手里端著一碗皮蛋瘦肉粥,吃得那叫一個慢條斯理、歲月靜好。
而在他面前,張楚嵐和張靈玉正并排站著。
張楚嵐是一身精神的休閑裝。
張靈玉則是永遠一絲不茍的白色道袍,清冷如玉。
“師兄他們的航班,大概九點半落地。”
張天奕夾了一筷子小咸菜送進嘴里,嚼得嘎吱作響,隨口吩咐道:
“靈玉啊,你帶上楚嵐,開兩輛車去機場接一下。”
“是,二師叔。”張靈玉恭敬地點頭。
張楚嵐嘿嘿一笑,湊上前去:“師爺,您不親自去接一下老天師啊?那可是掌門師兄啊。”
“接個屁。”
張天奕翻了個白眼,懶洋洋地往后一靠:
“他張之維多大臉啊,還得道爺我親自去機場接他?”
“再說了,我還得在家里給老三準備接風宴呢。去吧,路上慢點開,別把老三顛著了。”
“得嘞!您就瞧好吧!”
張楚嵐拍著胸脯保證,拉著張靈玉就出了門。
……
首都國際機場,VIP接機通道外。
張楚嵐和張靈玉剛把車停好,走到通道出口,就直接被眼前的陣仗給鎮住了。
只見通道外,清一色的黑西裝、黑墨鏡。
公司的高管幾乎全員到齊!
為首的,正是頂著一對黑眼圈的董事長趙方旭!
不僅如此,外圍還散布著不少看似路人、實則是各大家族探子的異人。
整個機場的氛圍,仿佛是在等待某位國賓降臨。
“這……這是怎么回事?”
張靈玉眉頭微皺,他平時在山上清修,哪里見過這種如同黑幫接頭一樣的場面。
張楚嵐卻是個人精,眼珠子一轉,差點沒笑出聲來。
“嗨!還能是怎么回事兒?”
張楚嵐用胳膊肘捅了捅張靈玉,壓低聲音樂道:
“咱們二師爺這兩天在北京攪風攪雨的,大家本來就怕。現在老天師又突然下山,這幫人肯定以為是來算總賬的,嚇破膽了唄!”

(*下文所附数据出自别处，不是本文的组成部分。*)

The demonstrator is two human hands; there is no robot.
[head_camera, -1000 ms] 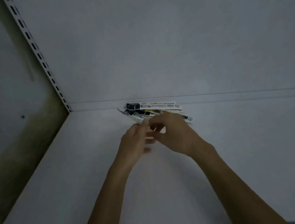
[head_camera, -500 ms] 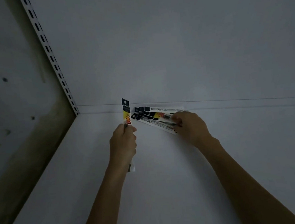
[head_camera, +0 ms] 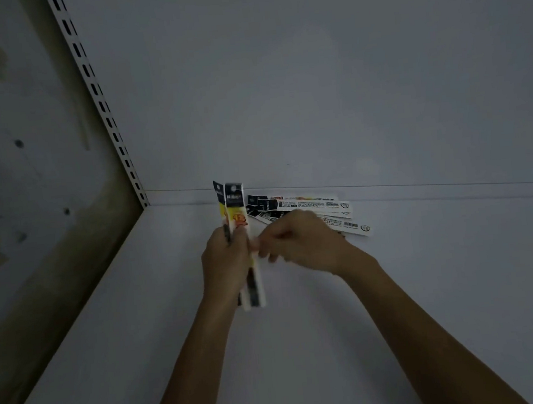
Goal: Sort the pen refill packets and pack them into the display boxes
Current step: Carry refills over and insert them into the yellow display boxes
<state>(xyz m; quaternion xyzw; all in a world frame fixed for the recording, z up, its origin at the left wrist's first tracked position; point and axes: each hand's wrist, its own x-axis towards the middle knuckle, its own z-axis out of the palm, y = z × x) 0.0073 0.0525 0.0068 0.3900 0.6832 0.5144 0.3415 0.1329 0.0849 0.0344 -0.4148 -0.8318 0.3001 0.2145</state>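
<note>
At the back of the white shelf (head_camera: 133,310), a fanned pile of refill packets (head_camera: 310,203) lies against the rear wall. The left hand (head_camera: 227,263) grips two packets (head_camera: 235,204) upright, just left of the pile. The right hand (head_camera: 300,240) is close beside them, its curled fingers (head_camera: 264,252) blurred. Whether they pinch a packet cannot be told.

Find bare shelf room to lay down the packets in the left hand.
Bare shelf right of the pile along the back wall, and left of the left hand and its packets toward the side wall. The near shelf under the forearms is bare too. Crowded: the back strip where the pile lies, right hand partly over it.
</note>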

正說著,趙方旭也看到了走過來的兩人,連忙像看到了救星一樣迎了上來。
“哎喲!楚嵐!靈玉真人!”
趙方旭壓低聲音,試探著問道:“老天師這次來……到底是何方神圣惹了他老人家?您二位能不能給透個底,也好讓公司有個心理準備啊?”
張靈玉剛想如實相告說只是來探親的。
張楚嵐卻一把拉住了他,換上了一副十分深沉、高深莫測的表情:
“趙董啊……這事兒吧,水太深。”
“我只能說,老天師這次,是帶著‘大決心’來的。”
趙方旭一聽,腿都快軟了。
大決心?!
完了,北京異人界要洗牌了!
就在這時。
通道的自動玻璃門,緩緩向兩側滑開。
全場瞬間死寂!
所有人的呼吸都屏住了。
只見通道內,一個十分高大的身影,緩緩走了出來。
老天師張之維。
他今天身著一件樸素的灰色道裝,手里推著一輛輪椅。
輪椅上坐著的,正是激動得雙手微微顫抖的田晉中。
身旁跟著高大魁梧、神情肅穆的榮山。
雖然老天師沒有任何表情,也沒有釋放一絲一毫的炁。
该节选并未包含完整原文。